- Kalika (RM) Location Kalika (RM) Kalika (RM) (Nepal)
- Coordinates: 27°59′46″N 85°12′14″E﻿ / ﻿27.99611°N 85.20389°E
- Country: Nepal
- Province: Bagmati
- District: Rasuwa District
- Wards: 5
- Established: 10 March 2017

Government
- • Type: Rural Council
- • Chairperson: Mr.Hari Krishna Devkota
- • Vice-chairperson: Mrs. Mira Lama
- • Term of office: (2022 - 2026)

Area
- • Total: 192.54 km^{2} (74.34 sq mi)

Population (2011)
- • Total: 9,421
- • Density: 48.93/km^{2} (126.7/sq mi)
- Time zone: UTC+5:45 (Nepal Standard Time)
- Headquarter: Dhaibung
- Website: kalikamunrasuwa.gov.np

= Kalika Rural Municipality =

Rural Municipality in Bagmati, Nepal

Kalika is a rural municipality located within the Rasuwa District of the Bagmati Province of Nepal.
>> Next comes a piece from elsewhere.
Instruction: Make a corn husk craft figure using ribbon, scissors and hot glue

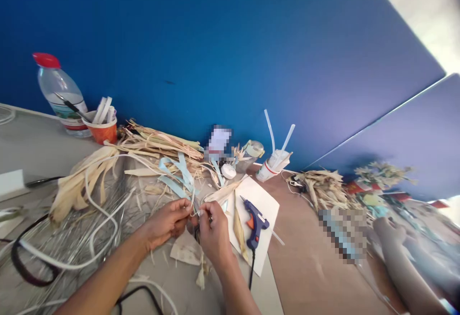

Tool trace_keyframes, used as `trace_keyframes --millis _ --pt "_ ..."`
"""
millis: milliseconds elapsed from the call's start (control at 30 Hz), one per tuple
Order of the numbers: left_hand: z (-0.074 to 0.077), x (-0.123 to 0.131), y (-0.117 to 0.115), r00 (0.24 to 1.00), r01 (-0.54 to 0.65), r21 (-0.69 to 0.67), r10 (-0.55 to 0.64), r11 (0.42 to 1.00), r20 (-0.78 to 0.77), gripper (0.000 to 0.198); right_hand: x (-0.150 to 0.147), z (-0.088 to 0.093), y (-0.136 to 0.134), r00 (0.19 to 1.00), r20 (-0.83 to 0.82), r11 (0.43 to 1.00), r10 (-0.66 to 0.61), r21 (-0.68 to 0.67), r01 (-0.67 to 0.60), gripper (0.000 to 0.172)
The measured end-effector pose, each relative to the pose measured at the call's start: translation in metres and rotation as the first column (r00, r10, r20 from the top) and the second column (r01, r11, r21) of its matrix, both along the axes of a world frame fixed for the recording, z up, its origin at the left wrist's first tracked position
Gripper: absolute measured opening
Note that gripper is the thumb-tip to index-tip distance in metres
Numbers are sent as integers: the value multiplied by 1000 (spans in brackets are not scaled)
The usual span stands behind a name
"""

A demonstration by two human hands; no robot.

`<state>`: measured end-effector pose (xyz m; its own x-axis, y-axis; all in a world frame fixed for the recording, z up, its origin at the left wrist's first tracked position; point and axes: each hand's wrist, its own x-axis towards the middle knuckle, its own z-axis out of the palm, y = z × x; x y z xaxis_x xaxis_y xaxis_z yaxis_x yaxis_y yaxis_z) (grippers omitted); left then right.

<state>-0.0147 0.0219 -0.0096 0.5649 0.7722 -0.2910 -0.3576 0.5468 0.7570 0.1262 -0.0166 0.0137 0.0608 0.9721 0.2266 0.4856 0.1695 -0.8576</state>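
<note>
My left hand (168, 220) and my right hand (214, 233) meet low in the middle of the view, fingertips pinched almost together. Between them is a thin pale strip (194, 205), small and partly hidden by the fingers. Below my hands a wide piece of dried corn husk (187, 248) hangs or lies; which one I cannot tell. To the right of my right hand, a blue hot glue gun (256, 221) with an orange trigger rests on white paper (268, 197). Light blue ribbon (181, 174) lies loosely just beyond my fingers.
Dried husks (82, 176), thin wires (72, 238) and a white cable (115, 229) spread leftward. A bottle (61, 90), an orange paper cup (104, 130) and a cup with glue sticks (273, 164) stand by the blue partition (215, 42). Another person's hands (391, 238) are at right.
</note>
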Motion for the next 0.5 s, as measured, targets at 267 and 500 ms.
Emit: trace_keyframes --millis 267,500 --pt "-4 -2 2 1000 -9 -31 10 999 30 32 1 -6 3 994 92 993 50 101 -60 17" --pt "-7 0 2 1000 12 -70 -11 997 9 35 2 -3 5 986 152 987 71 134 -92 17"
The municipality spans 192.54 km2 of area, with a total population of 9,421 according to a 2011 Nepal census.

== History ==
On March 10, 2017, the Government of Nepal restructured the local level bodies into 753 new local level structures. The previous Ramche, small portion of Laharepauwa, Dhaibung and half portion of Bhorle VDCs were merged to form Kalika Rural Municipality. Kalika is divided into 5 wards, with Dhaibung declared the administrative center of the rural municipality.

The municipality was severely impacted by the 2026 Nepal floods, with ward 1 reported as "completely overwhelmed by floodwaters" and 300 people displaced.